─── Given records

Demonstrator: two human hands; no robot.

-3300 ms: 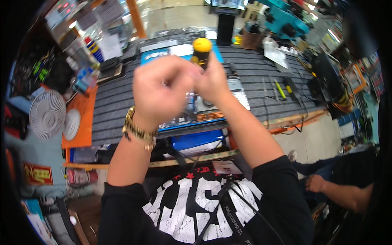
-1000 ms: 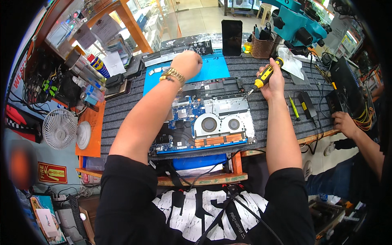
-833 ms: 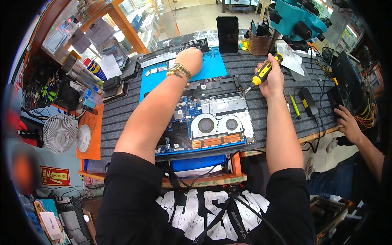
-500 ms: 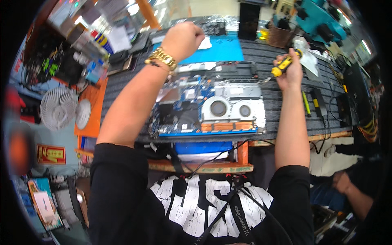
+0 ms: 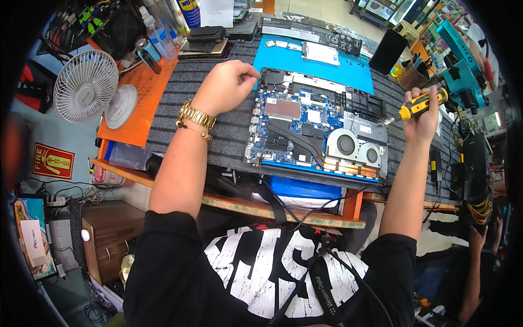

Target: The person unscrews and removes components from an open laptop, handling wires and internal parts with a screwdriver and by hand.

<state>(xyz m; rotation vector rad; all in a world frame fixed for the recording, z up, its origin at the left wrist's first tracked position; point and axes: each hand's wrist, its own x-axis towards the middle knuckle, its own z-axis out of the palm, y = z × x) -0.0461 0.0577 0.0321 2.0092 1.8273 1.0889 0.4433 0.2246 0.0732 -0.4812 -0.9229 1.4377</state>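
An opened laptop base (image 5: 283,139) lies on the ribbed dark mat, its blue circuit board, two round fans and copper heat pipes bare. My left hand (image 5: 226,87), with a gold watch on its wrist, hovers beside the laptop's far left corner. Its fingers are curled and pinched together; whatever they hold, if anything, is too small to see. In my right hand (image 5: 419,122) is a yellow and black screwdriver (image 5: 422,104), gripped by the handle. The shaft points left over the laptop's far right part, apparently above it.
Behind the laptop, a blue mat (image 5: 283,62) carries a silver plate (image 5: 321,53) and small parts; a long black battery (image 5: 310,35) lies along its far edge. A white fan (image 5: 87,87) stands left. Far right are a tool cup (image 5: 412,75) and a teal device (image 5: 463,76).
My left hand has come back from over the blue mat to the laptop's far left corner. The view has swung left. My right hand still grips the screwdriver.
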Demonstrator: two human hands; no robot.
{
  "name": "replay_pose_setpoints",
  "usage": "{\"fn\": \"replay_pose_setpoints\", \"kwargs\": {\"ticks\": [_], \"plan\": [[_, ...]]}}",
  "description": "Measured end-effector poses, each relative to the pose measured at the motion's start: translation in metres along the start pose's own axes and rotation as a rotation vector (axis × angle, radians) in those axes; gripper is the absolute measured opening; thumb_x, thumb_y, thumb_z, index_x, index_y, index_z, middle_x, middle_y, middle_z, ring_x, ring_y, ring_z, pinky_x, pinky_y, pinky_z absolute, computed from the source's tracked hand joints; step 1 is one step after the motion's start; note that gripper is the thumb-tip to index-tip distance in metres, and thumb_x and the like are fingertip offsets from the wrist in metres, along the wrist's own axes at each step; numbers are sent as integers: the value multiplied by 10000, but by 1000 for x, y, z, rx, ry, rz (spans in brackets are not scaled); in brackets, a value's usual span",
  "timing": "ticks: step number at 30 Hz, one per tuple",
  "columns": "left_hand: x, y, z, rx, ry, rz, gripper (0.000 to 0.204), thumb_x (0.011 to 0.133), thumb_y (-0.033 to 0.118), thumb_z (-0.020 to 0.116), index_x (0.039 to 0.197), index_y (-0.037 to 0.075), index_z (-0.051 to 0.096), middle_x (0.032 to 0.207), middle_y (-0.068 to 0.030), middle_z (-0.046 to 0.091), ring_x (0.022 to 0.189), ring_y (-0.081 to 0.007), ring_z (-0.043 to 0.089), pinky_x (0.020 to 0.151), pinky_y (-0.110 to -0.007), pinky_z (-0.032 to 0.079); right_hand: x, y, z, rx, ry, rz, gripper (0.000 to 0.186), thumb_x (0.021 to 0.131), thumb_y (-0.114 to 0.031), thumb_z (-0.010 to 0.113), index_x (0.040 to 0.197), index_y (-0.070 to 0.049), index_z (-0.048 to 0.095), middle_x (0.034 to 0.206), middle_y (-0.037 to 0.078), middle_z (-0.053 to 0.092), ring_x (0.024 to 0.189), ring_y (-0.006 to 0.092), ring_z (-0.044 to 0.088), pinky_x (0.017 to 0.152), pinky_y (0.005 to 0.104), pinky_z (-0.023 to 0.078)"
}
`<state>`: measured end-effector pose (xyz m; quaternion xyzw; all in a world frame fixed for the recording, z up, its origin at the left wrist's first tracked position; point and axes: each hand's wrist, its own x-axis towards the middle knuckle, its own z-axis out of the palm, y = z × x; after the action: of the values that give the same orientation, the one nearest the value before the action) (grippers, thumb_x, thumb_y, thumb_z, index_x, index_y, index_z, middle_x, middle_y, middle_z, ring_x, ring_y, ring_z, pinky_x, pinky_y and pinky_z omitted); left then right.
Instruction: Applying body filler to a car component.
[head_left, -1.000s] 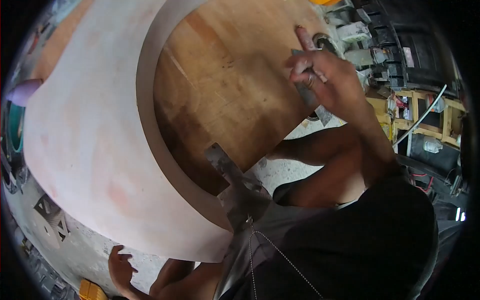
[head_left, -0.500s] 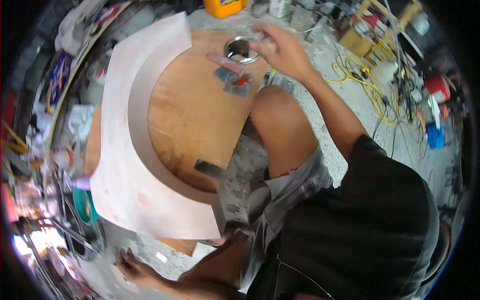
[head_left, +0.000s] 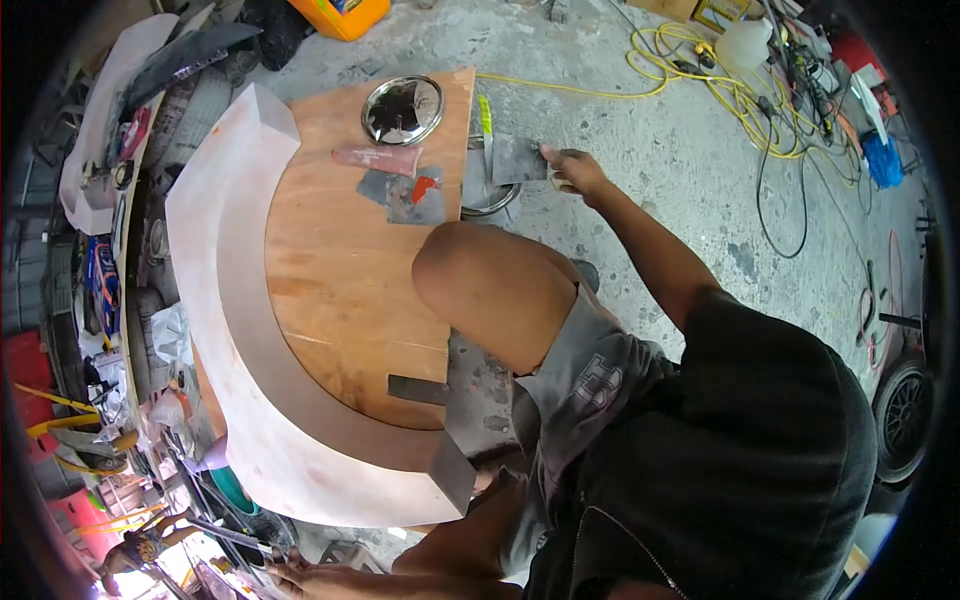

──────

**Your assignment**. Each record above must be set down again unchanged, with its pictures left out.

**Task solution**.
Demonstrator: two human hands; no robot.

-3300 ms: 
-1000 ms: 
-833 ms: 
-500 ms: 
+0 ms: 

Target: The person unscrews and removes components from an open laptop, handling wires and internal parts with a screwdriver and by hand.

<state>(xyz m; rotation vector rad; all in a world frame fixed for the recording, z up, its origin at the left wrist's first tracked position; point and axes: each hand's wrist, its own x-axis towards the middle knuckle, its own z-axis out of the palm, y = z × x) -0.0461 0.0577 0.0321 2.0092 1.8273 1.0889 0.4433 0.2246 0.0732 -0.4812 -0.9229 1.4377</state>
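An opened laptop base (image 5: 283,139) lies on the ribbed dark mat, its blue circuit board, two round fans and copper heat pipes bare. My left hand (image 5: 226,87), with a gold watch on its wrist, hovers beside the laptop's far left corner. Its fingers are curled and pinched together; whatever they hold, if anything, is too small to see. In my right hand (image 5: 419,122) is a yellow and black screwdriver (image 5: 422,104), gripped by the handle. The shaft points left over the laptop's far right part, apparently above it.
Behind the laptop, a blue mat (image 5: 283,62) carries a silver plate (image 5: 321,53) and small parts; a long black battery (image 5: 310,35) lies along its far edge. A white fan (image 5: 87,87) stands left. Far right are a tool cup (image 5: 412,75) and a teal device (image 5: 463,76).
My left hand has come back from over the blue mat to the laptop's far left corner. The view has swung left. My right hand still grips the screwdriver.
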Demonstrator: two human hands; no robot.
{
  "name": "replay_pose_setpoints",
  "usage": "{\"fn\": \"replay_pose_setpoints\", \"kwargs\": {\"ticks\": [_], \"plan\": [[_, ...]]}}",
  "description": "Measured end-effector poses, each relative to the pose measured at the motion's start: translation in metres along the start pose's own axes and rotation as a rotation vector (axis × angle, radians) in those axes; gripper is the absolute measured opening; thumb_x, thumb_y, thumb_z, index_x, index_y, index_z, middle_x, middle_y, middle_z, ring_x, ring_y, ring_z, pinky_x, pinky_y, pinky_z absolute, computed from the source's tracked hand joints; step 1 is one step after the motion's start; note that gripper is the thumb-tip to index-tip distance in metres, and thumb_x and the like are fingertip offsets from the wrist in metres, along the wrist's own axes at each step; numbers are sent as integers: the value multiplied by 10000, but by 1000 for x, y, z, rx, ry, rz (spans in brackets are not scaled); in brackets, a value's usual span",
  "timing": "ticks: step number at 30 Hz, one per tuple",
  "columns": "left_hand: x, y, z, rx, ry, rz, gripper (0.000 to 0.204), thumb_x (0.011 to 0.133), thumb_y (-0.033 to 0.118), thumb_z (-0.020 to 0.116), index_x (0.039 to 0.197), index_y (-0.037 to 0.075), index_z (-0.051 to 0.096), middle_x (0.032 to 0.207), middle_y (-0.068 to 0.030), middle_z (-0.046 to 0.091), ring_x (0.022 to 0.189), ring_y (-0.081 to 0.007), ring_z (-0.043 to 0.089), pinky_x (0.020 to 0.151), pinky_y (-0.110 to -0.007), pinky_z (-0.032 to 0.079); right_hand: x, y, z, rx, ry, rz, gripper (0.000 to 0.186), thumb_x (0.021 to 0.131), thumb_y (-0.114 to 0.031), thumb_z (-0.010 to 0.113), index_x (0.040 to 0.197), index_y (-0.070 to 0.049), index_z (-0.048 to 0.095), middle_x (0.034 to 0.206), middle_y (-0.037 to 0.078), middle_z (-0.053 to 0.092), ring_x (0.024 to 0.189), ring_y (-0.006 to 0.092), ring_z (-0.044 to 0.088), pinky_x (0.017 to 0.152), pinky_y (0.005 to 0.104), pinky_z (-0.023 to 0.078)"
}
`<state>`: measured end-effector pose (xyz m; quaternion xyzw; all in a world frame fixed for the recording, z up, its origin at the left wrist's first tracked position; point and axes: each hand's wrist, its own x-axis towards the middle knuckle, its own z-axis out of the palm, y = z × x; after the action: of the values that give the same orientation, the one nearest the value before the action) (grippers, thumb_x, thumb_y, thumb_z, index_x, index_y, index_z, middle_x, middle_y, middle_z, ring_x, ring_y, ring_z, pinky_x, pinky_y and pinky_z omitted); left then right.
Instruction: Applying body filler to a car component.
[head_left, -1.000s] 
[head_left, -0.500s] 
[head_left, +0.000s] 

This output contains the full answer.